··· Input data ···

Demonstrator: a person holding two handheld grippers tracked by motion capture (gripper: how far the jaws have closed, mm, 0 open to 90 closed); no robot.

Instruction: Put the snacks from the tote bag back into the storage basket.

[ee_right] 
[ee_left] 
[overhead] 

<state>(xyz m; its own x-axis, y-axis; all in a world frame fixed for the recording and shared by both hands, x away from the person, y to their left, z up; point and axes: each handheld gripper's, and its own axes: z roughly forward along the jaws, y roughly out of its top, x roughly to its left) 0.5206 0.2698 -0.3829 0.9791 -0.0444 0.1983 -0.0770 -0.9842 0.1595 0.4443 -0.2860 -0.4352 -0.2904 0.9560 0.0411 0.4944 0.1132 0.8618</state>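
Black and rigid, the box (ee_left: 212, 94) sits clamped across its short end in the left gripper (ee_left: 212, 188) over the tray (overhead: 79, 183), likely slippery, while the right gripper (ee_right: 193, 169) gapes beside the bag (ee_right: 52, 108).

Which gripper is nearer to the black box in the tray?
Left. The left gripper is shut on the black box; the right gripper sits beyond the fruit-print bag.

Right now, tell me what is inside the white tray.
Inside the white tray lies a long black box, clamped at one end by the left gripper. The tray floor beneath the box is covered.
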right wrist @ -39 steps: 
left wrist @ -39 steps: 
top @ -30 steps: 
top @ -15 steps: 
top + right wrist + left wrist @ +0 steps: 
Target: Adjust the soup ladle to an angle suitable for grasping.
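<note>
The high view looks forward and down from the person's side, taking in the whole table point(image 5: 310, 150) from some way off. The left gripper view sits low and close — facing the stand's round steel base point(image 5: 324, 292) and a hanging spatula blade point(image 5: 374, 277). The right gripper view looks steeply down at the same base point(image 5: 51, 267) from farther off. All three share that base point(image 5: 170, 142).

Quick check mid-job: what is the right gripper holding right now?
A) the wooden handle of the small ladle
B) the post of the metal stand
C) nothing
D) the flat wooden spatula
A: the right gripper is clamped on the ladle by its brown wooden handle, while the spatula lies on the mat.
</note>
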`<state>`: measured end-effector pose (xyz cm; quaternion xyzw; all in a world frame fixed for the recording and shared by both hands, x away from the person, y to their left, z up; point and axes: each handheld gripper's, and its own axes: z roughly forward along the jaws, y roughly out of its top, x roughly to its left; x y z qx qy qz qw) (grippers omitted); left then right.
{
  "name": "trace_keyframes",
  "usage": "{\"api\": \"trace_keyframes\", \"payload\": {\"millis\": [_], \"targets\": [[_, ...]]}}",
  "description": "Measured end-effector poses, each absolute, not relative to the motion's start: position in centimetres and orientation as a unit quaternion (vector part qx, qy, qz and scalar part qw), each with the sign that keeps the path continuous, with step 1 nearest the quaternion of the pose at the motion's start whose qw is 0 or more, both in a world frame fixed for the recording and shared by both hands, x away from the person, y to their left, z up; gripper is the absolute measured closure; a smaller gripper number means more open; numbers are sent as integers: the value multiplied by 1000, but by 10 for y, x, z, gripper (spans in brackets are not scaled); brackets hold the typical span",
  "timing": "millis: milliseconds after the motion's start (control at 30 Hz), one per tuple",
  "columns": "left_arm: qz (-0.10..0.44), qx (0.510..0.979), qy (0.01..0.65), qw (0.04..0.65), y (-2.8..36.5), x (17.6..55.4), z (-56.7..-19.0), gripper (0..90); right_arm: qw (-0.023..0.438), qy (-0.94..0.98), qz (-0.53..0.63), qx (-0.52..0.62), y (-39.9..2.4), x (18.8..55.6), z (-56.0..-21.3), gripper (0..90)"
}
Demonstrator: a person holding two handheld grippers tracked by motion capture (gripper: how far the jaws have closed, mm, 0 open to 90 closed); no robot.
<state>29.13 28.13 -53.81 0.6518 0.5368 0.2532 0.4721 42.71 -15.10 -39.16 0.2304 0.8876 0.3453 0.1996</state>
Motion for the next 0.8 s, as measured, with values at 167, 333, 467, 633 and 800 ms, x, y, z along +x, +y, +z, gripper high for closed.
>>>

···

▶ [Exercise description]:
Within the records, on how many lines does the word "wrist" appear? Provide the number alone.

▶ [Result below]:
3